What is Idempotency?

An operation is idempotent if running it many times has the same effect as running it once. It is what makes safe retries possible when a network call's outcome is uncertain, a core concern for agents.

Idempotency means that repeating the same request produces the same end state as making it a single time, with no extra side effects. Reading a record is naturally idempotent; charging a card or sending a message is not, doing it twice charges twice. This matters whenever a caller cannot be sure a request succeeded: a timeout or dropped connection leaves the client unsure whether the server applied the change, and the only safe move is to retry. If the operation is idempotent, retrying is harmless; if it is not, the system needs a way to deduplicate. The standard mechanism is an idempotency key, a unique client-generated identifier sent with the request, the server records the key with the result of the first call and, on seeing the same key again, returns that stored result instead of repeating the work. Payment and messaging APIs build this in for exactly this reason.

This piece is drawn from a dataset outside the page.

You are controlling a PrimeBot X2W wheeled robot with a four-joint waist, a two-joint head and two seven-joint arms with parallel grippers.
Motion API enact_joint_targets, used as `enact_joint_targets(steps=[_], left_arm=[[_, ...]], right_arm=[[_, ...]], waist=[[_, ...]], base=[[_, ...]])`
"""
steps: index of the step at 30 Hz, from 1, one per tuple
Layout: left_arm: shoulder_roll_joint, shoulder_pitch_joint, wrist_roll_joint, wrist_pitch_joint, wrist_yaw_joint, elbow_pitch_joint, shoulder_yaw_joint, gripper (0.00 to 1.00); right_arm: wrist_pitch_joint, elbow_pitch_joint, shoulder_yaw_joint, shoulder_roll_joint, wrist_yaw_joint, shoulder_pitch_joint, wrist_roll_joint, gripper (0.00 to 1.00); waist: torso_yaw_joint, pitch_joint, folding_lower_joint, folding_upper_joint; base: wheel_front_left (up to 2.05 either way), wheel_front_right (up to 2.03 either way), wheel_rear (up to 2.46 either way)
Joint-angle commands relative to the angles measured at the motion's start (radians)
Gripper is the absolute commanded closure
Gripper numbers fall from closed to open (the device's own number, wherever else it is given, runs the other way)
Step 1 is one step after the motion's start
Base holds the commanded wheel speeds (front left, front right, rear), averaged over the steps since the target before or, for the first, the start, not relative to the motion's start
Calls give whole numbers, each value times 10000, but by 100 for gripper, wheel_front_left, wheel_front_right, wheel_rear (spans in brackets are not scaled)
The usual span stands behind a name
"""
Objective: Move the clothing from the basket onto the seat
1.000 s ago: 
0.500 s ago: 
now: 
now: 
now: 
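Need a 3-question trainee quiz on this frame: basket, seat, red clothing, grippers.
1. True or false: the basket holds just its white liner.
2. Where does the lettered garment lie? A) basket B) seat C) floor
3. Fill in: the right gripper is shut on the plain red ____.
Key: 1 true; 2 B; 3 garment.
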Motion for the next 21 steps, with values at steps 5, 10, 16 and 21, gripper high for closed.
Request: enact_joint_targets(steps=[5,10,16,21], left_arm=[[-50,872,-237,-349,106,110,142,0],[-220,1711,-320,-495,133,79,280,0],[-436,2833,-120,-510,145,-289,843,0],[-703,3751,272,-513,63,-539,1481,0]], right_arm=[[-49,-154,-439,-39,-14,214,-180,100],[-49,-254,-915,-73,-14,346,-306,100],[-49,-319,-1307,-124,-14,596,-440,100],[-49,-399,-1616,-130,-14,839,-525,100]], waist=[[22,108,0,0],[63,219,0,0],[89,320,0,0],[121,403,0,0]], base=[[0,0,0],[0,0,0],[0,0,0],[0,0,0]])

Idempotency is foundational for AI agents and MCP tools because agents retry aggressively under rate limits and transient errors, and a model may even re-issue a call after a confusing response. A tool that mutates state should therefore be designed to be idempotent or to honor an idempotency key, so an agent's retry does not duplicate an action. It pairs with rate limiting and backoff to make pipelines resilient rather than dangerous.